では、ジャーナルの質はどのように測定すべきなのでしょうか。私が理想とするのは、要求事項を明確に説明したか、投稿論文を適切に扱ったか、著者の問い合わせに迅速に回答したかという観点からジャーナルをレビューし評価するフォーラムのような場が著者に与えられることです。ジャーナルを評価する権限を持つ機関にとって必要なことがあるとすれば、ジャーナルの論文審査や査読プロセスの綿密さといった様々な要素がある中で、これらの点が、評価を決定づける基準になるのではないでしょうか。

研究論文そのものについては、引用指標代替指標は優れたツールだと思いますが、いずれもそれ単独で完結するものではありません。あらゆる種類の研究論文―確固とした方法で行われたものであれ、疑問の余地のある方法で行われたものであれ―は、引用されソーシャルメディアで言及される機会を等しく持っていますが、これらの指標を、それぞれにふさわしい文脈で吟味するのは大変難しいことです。反対に、もしもこれらの指標が単独でしか使われないとすれば、研究論文の「インパクト」は、出版社や著者の所属機関が出版論文の宣伝にかけられる予算によって決まってしまうか、少なくとも影響を受けることになるでしょう。

単なる数値基準ではなく、研究者同士が出版論文をレビューして評価し、研究がうまく再現されたかどうかについてコメントし、手順の改良を提案できるような場があればと思います。掲載したそれぞれの論文に対してユーザーから良いレビューと評価を得たジャーナルは、そのまま自動的に、高評価で高インパクトのジャーナルと認められるでしょう。

私が2012年に初めてインパクトファクターについて書いてから、多くのことが変わりました。もちろん、インパクトファクターに関する私自身の考え方や主張の根拠も変わりました。私が抱いているそのような感覚は、学術界の至るところで漂っているようです。実際昨年には、英国高等教育財政審議会(HEFCE)から、「研究の評価と管理における指標の役割に対する独立審査」を通し、学術コミュニティは研究の評価手法を見直すべきであるとする複数の優れた提案が出されています。

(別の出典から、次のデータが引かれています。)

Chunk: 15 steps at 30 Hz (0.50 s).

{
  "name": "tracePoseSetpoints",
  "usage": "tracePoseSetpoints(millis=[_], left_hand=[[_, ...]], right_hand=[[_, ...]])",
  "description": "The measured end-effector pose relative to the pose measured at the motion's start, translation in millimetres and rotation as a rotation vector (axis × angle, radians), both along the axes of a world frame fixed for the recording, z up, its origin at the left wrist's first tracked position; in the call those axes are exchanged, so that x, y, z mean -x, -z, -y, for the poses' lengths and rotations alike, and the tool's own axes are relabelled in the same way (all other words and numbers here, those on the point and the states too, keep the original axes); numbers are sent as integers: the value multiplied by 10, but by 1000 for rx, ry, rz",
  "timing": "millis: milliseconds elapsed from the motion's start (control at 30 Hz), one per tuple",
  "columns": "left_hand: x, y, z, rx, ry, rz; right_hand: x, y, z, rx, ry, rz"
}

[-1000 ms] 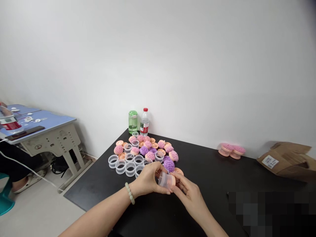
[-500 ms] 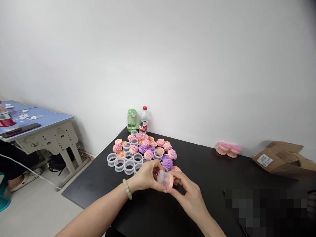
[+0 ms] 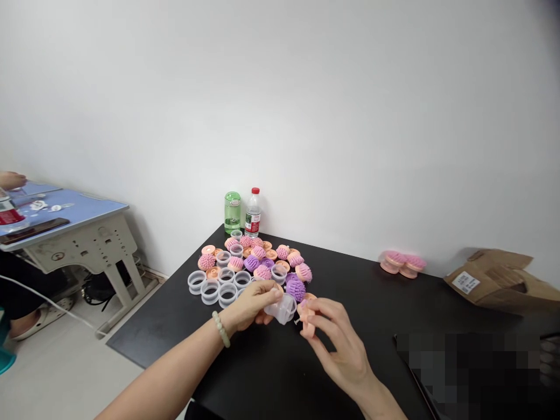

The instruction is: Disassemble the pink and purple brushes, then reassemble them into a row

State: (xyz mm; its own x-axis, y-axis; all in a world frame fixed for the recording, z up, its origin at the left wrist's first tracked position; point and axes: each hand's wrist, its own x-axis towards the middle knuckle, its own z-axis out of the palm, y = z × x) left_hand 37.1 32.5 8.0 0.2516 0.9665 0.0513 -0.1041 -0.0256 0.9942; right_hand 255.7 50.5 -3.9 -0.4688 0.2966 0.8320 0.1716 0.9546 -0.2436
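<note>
Translucent plastic makes up the cup (image 3: 280, 309) at the middle of this head view, held above the near part of a black table (image 3: 350, 303). The left hand (image 3: 251, 306) is curled around it, thumb on top. The right hand (image 3: 339, 338) pinches a peach cap (image 3: 308, 325) between thumb and fingertips, the remaining fingers loosely bent. Half a second ago the cap sat against the cup; now a small gap parts them, and a thin stem points from cap to cup. So they are two separate pieces, one per hand.

Whether the cup contains anything cannot be told. On the table's left part, see-through rings (image 3: 210, 300) stand before pink and purple brush heads (image 3: 296, 290). At the table's far corner, a green bottle (image 3: 232, 211) has liquid low inside, beside a red-capped water bottle (image 3: 253, 220). At the table's right, a brown paper bag (image 3: 490, 280) hides its contents.
</note>
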Motion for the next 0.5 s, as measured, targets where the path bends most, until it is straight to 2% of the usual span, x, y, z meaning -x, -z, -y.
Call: tracePoseSetpoints(millis=[100, 200, 333, 433, 500], left_hand=[[78, -74, 19, -109, -49, -116], [126, -177, 55, -380, -47, -392], [145, -200, 66, -673, 40, -770], [150, -133, 46, -792, 113, -944], [161, -98, 33, -838, 99, -1046]], right_hand=[[-98, -33, -32, 203, 46, 42], [-199, -115, -53, 339, 12, 270], [-219, -231, -30, 391, -57, 507], [-161, -232, 3, 403, -68, 605], [-124, -188, 12, 358, -69, 621]])
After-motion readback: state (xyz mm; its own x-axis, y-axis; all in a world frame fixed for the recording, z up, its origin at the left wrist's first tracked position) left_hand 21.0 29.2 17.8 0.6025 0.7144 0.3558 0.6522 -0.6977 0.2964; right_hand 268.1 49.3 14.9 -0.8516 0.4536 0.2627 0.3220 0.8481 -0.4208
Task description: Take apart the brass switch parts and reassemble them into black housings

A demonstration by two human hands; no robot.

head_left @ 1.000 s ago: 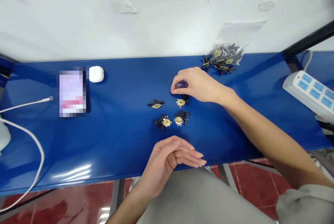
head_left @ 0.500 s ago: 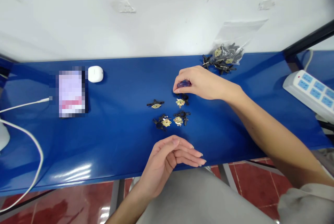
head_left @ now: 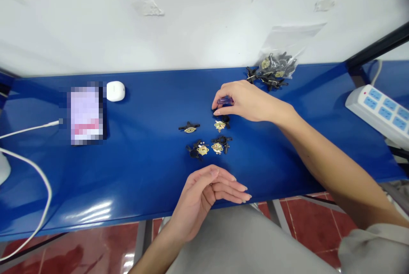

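Note:
My right hand (head_left: 244, 100) is closed, with a small translucent purple object (head_left: 225, 100) between fingers and palm; its kind is unclear. Its fingertips are at a black plastic part, partly hidden, beside a gold-coloured plate (head_left: 220, 125). Nearer me lie another gold plate (head_left: 217, 148) with a black bracket (head_left: 223, 139), and a third gold plate (head_left: 202, 150) with black pieces (head_left: 194, 153) and tiny bits. Left of these stands a black part with a gold plate fitted (head_left: 189, 129). My left hand (head_left: 209, 193) hovers near the table edge, cupped, its fingers stretched out.
At the back right, a clear plastic bag (head_left: 281, 61) of black and gold parts sits behind loose black assemblies (head_left: 271, 82). A power strip (head_left: 380, 108) is far right. On the left are a blurred-out phone (head_left: 85, 114), a white earbud case (head_left: 115, 91) and a white cable (head_left: 47, 184).
Both hands hold nearly the same pose. The whole view has shifted very slightly; the parts on the table lie as before.

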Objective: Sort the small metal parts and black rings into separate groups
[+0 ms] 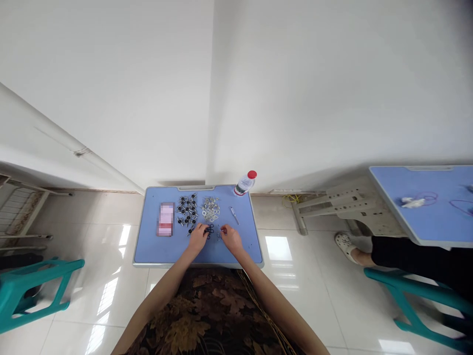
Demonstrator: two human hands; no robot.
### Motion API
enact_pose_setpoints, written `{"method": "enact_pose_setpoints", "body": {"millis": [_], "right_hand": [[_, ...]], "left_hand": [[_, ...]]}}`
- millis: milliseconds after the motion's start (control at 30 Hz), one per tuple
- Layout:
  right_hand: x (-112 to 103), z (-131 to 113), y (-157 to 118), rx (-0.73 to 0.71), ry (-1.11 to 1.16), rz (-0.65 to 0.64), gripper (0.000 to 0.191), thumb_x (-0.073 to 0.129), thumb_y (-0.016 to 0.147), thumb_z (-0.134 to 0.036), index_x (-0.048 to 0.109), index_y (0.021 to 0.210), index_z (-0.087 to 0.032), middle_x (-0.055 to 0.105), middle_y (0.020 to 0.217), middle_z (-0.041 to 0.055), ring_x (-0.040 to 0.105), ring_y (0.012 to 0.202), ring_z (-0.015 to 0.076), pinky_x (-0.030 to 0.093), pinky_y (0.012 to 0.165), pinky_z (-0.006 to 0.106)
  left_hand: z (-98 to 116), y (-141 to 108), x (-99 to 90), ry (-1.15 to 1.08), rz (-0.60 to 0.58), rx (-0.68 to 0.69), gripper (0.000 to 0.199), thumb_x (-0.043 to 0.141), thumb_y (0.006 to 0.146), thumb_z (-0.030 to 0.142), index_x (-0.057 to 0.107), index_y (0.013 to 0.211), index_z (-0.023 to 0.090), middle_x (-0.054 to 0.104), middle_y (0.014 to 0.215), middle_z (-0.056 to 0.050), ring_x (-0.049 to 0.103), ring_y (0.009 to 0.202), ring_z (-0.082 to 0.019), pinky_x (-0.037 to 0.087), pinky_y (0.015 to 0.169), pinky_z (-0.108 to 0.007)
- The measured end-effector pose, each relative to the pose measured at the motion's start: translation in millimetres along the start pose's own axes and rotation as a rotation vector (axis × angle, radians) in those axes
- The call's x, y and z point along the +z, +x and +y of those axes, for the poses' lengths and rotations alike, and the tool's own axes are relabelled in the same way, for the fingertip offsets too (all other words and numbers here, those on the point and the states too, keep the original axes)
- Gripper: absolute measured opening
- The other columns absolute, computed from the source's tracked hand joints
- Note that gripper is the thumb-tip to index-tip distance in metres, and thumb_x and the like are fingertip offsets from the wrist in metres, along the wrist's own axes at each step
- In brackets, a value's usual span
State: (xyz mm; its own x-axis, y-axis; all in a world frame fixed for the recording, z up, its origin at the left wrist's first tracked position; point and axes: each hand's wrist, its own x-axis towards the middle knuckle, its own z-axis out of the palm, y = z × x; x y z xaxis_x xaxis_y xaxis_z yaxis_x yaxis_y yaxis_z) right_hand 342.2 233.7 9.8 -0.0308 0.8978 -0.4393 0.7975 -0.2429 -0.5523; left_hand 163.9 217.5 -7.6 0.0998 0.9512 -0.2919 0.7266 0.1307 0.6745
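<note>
My left hand rests low on the blue table, its fingers drawn together beside a few small black ring-shaped pieces. What those fingers grip is too small to make out. To its right, my right hand is closed in a pinch, and any item at its fingertips is also too tiny to name. Tiny loose bits lie between the hands. Beyond my left hand is a group of metal parts with round black heads. Next to them lies a pile of silvery and brass-coloured metal pieces.
A pink phone-like rectangle, blurred out, lies at the table's left. A slim silvery tool lies at the right, and a red-capped water bottle stands at the back edge by the wall. Another person's leg shows near a second blue table.
</note>
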Motion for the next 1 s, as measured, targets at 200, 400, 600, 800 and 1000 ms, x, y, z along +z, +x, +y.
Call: {"method": "enact_pose_setpoints", "body": {"millis": [200, 400, 600, 800, 1000], "right_hand": [[0.7, 41.1, -20.5, 0.232, 0.016, -0.004, 0.015, 0.066, 0.081, -0.010, 0.069, 0.093, -0.018, 0.073, 0.084, 0.0055, 0.068, 0.083, 0.0195, 0.041, 0.068, 0.023], [8.1, 18.4, -6.6, 0.284, 0.020, 0.021, 0.017, 0.063, 0.084, -0.009, 0.071, 0.097, -0.016, 0.076, 0.097, 0.0101, 0.071, 0.096, 0.0214, 0.043, 0.072, 0.023], [-6.4, 1.1, 21.2, 0.253, 0.034, 0.019, 0.022, 0.059, 0.083, -0.007, 0.073, 0.099, -0.013, 0.077, 0.099, 0.0135, 0.071, 0.095, 0.0233, 0.047, 0.073, 0.026], [-9.2, 24.1, 12.4, 0.199, 0.093, 0.064, 0.019, 0.062, 0.083, -0.013, 0.071, 0.099, -0.017, 0.076, 0.093, 0.0078, 0.071, 0.091, 0.0215, 0.048, 0.074, 0.025], [-8.3, 35.4, 3.7, 0.225, 0.044, 0.062, 0.024, 0.058, 0.087, -0.014, 0.071, 0.107, -0.015, 0.076, 0.100, 0.0110, 0.071, 0.097, 0.0231, 0.049, 0.078, 0.026]], "left_hand": [[25.0, -0.9, 23.1, 0.122, -0.278, -0.079, 0.047, 0.066, 0.085, 0.009, 0.056, 0.131, 0.014, 0.071, 0.118, -0.014, 0.066, 0.115, -0.024, 0.048, 0.101, -0.033], [43.3, 15.3, 33.6, 0.209, -0.311, -0.123, 0.039, 0.059, 0.088, 0.006, 0.056, 0.126, 0.016, 0.070, 0.124, -0.016, 0.065, 0.119, -0.025, 0.047, 0.103, -0.035], [53.5, 33.9, 36.6, 0.134, -0.236, -0.098, 0.027, 0.054, 0.089, 0.006, 0.060, 0.114, 0.014, 0.072, 0.111, -0.015, 0.068, 0.109, -0.026, 0.050, 0.096, -0.038], [40.3, 30.7, 39.4, -0.031, -0.123, -0.072, 0.043, 0.062, 0.082, 0.004, 0.056, 0.123, 0.016, 0.072, 0.106, -0.011, 0.068, 0.106, -0.026, 0.050, 0.096, -0.038], [39.3, 31.0, 41.4, 0.043, -0.121, -0.079, 0.043, 0.056, 0.083, -0.001, 0.056, 0.123, 0.013, 0.070, 0.112, -0.015, 0.066, 0.112, -0.027, 0.048, 0.100, -0.040]]}}
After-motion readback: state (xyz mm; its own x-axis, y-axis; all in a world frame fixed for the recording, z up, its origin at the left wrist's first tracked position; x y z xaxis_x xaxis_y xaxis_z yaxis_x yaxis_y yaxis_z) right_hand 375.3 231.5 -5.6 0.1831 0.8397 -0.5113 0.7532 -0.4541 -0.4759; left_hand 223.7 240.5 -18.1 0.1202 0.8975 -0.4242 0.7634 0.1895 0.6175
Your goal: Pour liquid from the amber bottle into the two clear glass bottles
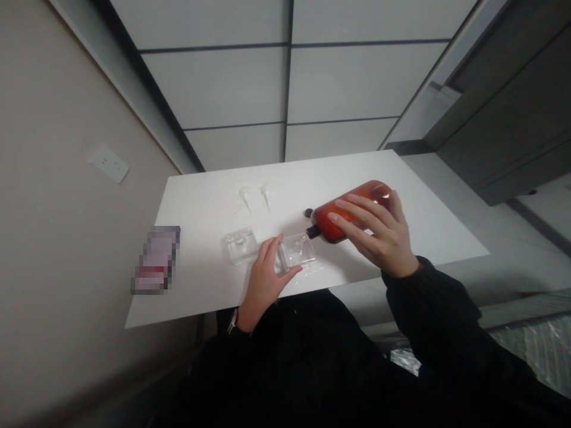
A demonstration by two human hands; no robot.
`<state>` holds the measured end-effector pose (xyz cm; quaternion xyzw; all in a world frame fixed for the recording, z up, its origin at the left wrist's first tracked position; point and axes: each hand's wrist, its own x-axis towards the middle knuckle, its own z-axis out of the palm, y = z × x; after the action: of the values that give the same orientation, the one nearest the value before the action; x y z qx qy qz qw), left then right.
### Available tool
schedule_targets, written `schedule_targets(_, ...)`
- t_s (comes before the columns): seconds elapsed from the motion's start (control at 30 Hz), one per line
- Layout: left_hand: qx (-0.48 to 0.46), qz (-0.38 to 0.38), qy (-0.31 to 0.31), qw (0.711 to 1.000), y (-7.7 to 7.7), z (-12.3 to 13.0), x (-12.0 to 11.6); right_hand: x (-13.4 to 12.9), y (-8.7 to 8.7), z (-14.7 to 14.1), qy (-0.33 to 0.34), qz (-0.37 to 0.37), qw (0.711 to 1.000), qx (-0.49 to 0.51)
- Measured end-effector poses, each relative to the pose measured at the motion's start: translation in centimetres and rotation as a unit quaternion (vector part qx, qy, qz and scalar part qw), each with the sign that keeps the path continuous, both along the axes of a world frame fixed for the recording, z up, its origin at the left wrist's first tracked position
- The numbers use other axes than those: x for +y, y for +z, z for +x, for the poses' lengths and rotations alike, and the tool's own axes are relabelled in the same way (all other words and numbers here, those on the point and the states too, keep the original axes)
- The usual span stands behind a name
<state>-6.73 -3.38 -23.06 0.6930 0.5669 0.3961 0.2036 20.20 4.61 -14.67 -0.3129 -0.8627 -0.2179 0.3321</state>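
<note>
Near the front edge of the white table (pixel 200 205), a clear, square jar (pixel 298 254) is pinched between the thumb and fingers of the left hand (pixel 265 278), the thumb along its near side, the fingers at its left. By this hold, it seems, the jar is kept from sliding. The bottle (pixel 326 221) is gripped by the right hand (pixel 386 239), its fingers bent over the body and slightly spread. It is held tilted over the table, neck down at the jar's mouth, apparently so that the two openings are kept in line; whether liquid is running cannot be told.

The bottle is amber, see-through and large beside the jar, with rounded shoulders, a narrow dark neck and pale glints near its base. Its mouth is left uncovered, and a black cap (pixel 308 213) is set just behind. To the left, a second jar (pixel 243 252) is kept within reach. Two white pumps (pixel 266 194) are laid toward the far edge, presumably out of the way.
</note>
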Motion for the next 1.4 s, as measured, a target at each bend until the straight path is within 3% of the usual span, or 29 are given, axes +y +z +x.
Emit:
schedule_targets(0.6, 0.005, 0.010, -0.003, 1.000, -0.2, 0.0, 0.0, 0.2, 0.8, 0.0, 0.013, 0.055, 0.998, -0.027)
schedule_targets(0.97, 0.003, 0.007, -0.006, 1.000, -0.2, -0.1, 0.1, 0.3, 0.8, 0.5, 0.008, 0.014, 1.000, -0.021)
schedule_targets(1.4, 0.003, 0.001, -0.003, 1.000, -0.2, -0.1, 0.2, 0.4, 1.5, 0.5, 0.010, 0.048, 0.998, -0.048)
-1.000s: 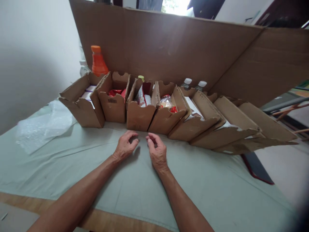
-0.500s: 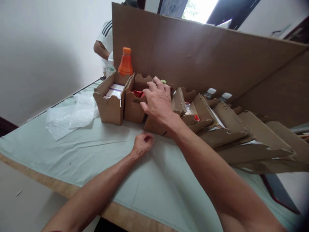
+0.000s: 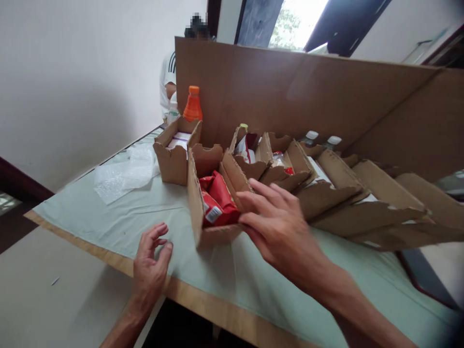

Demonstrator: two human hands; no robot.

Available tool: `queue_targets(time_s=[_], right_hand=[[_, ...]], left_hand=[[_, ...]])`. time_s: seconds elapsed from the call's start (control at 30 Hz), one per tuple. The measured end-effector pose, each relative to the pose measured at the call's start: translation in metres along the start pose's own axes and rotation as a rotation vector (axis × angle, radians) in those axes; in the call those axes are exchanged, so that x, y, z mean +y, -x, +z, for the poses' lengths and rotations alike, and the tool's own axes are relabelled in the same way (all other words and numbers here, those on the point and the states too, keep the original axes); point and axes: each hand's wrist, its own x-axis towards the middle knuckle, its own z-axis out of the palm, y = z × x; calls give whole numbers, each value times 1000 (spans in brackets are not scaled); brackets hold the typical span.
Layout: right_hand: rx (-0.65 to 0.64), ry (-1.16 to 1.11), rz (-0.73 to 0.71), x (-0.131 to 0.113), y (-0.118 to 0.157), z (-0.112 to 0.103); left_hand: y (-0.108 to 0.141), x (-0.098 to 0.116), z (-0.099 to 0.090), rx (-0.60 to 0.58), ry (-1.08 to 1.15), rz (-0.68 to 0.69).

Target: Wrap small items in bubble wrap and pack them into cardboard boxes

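Observation:
A cardboard box (image 3: 217, 237) stands forward of the row, and a crinkled red packet (image 3: 219, 195) with a barcode label lies inside it. My right hand (image 3: 277, 217) is at this box's right wall, thumb and fingertips on the edge near the front corner; the hand is slightly blurred. To the left, my left hand (image 3: 152, 256) hovers over the table's front edge, fingers curved and apart, holding nothing. Behind the pulled-out box, another cardboard box (image 3: 250, 166) contains a white and dark red packet (image 3: 248, 150).
At left stands a box (image 3: 174, 164) of white packs, beside bubble wrap (image 3: 126, 171) on the green cloth (image 3: 174, 212). More cardboard boxes (image 3: 337, 203) lean rightward. Behind them are an orange bottle (image 3: 193, 106), clear bottles (image 3: 332, 141) and a tall cardboard panel (image 3: 282, 82). A person (image 3: 168, 72) is beyond.
The box with the red packet has come forward out of the row, with my right hand moving down to its right wall. My left hand has shifted left and its fingers have opened.

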Motion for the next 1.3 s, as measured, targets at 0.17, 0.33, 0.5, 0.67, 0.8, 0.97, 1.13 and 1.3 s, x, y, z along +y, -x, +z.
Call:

しかし、変化のスピードに追いつけず、元も子もない状況にしているものがあります。それは、資金提供機関による、研究者の評価手段としてのインパクトファクターの使い方。ジャーナル選びの決め手をインパクトファクターに求めなければならないと考える研究者の感覚。そして研究者にとって、ジャーナルに対応する以上に切実な要素がほとんどないという事実です。研究と研究者の質の評価において、今こそ、学術出版界を席巻するあらゆる変化に歩調を合わせるときではないでしょうか。